▶ _WHAT NEEDS TO BE DONE_
Report every line of the data where the string "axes" appears.

▶ _DATA PROVIDED_
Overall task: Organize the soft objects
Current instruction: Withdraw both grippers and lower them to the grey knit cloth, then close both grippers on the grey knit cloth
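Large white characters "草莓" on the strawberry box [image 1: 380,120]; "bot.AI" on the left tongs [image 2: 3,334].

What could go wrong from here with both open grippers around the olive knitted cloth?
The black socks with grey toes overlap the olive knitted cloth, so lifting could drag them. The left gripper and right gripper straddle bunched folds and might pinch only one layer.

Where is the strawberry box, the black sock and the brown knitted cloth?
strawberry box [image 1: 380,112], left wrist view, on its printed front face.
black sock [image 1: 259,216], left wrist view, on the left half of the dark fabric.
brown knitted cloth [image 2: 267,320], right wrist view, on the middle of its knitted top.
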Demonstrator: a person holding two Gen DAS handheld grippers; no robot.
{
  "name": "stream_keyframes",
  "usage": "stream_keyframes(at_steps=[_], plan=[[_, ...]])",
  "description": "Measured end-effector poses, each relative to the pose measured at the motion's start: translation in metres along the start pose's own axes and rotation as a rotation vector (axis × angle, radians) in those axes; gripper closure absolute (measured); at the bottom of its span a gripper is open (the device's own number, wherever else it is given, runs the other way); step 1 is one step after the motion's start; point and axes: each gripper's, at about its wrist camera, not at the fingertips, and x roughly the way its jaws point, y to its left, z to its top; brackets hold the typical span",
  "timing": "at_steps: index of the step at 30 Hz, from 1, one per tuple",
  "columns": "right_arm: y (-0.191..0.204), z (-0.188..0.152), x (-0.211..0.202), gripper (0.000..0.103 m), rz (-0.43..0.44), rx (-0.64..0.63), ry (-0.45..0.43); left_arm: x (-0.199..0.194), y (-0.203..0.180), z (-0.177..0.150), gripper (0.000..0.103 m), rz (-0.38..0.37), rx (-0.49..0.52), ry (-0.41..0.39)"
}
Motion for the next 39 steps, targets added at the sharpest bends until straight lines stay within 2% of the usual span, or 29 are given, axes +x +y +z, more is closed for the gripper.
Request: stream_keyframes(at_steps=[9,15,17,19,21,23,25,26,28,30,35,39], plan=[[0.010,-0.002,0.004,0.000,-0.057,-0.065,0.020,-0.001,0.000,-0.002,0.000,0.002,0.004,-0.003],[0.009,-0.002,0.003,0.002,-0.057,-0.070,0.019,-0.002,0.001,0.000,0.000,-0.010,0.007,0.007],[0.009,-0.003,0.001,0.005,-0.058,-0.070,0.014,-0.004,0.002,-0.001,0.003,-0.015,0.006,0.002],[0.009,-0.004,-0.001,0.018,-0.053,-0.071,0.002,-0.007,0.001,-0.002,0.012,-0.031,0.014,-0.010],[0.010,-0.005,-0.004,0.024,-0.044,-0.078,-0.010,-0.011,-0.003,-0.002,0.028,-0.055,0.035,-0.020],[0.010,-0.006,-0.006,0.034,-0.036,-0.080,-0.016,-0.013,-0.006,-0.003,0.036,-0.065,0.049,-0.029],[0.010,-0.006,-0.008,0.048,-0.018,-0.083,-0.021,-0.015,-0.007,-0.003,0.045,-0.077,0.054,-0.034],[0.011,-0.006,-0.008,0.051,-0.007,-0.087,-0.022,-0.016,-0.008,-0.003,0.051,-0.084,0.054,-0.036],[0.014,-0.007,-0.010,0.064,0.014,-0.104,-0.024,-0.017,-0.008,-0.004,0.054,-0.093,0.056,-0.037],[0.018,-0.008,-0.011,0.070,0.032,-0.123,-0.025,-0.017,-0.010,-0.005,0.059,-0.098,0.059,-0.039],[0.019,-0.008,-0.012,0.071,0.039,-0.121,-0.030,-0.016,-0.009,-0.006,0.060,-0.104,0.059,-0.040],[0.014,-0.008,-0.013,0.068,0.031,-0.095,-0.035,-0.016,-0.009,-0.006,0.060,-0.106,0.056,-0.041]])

▶ _OUTPUT FOR THIS EXERCISE_
  "description": "Measured end-effector poses, each relative to the pose measured at the motion's start: translation in metres along the start pose's own axes and rotation as a rotation vector (axis × angle, radians) in those axes; gripper closure absolute (measured); at the bottom of its span a gripper is open (the device's own number, wherever else it is given, runs the other way); step 1 is one step after the motion's start; point and axes: each gripper's, at about its wrist camera, not at the fingertips, and x roughly the way its jaws point, y to its left, z to its top; brackets hold the typical span",
Motion for the next 39 steps, targets added at the sharpest bends until straight lines stay within 2% of the usual span, or 29 are given, axes +x +y +z, more is closed for the gripper.

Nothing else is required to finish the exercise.